• PROBLEM STATEMENT: Output exactly the lines from the line that has "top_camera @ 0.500" through the last line of the data below, with no pictures.

• SUPPLIED INFORMATION:
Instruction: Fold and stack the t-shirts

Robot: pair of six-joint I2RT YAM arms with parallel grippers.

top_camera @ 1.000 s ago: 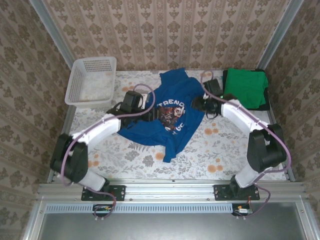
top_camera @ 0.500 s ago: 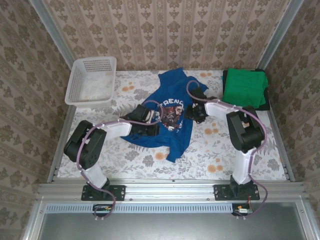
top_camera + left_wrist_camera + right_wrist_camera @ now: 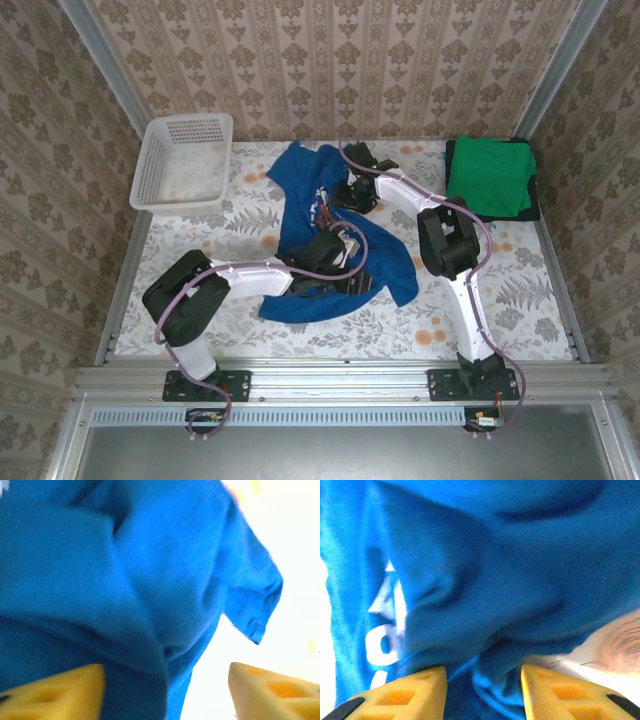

• EXERCISE RESULT:
top_camera @ 0.500 s ago: 
top_camera + left_wrist_camera + right_wrist_camera @ now: 

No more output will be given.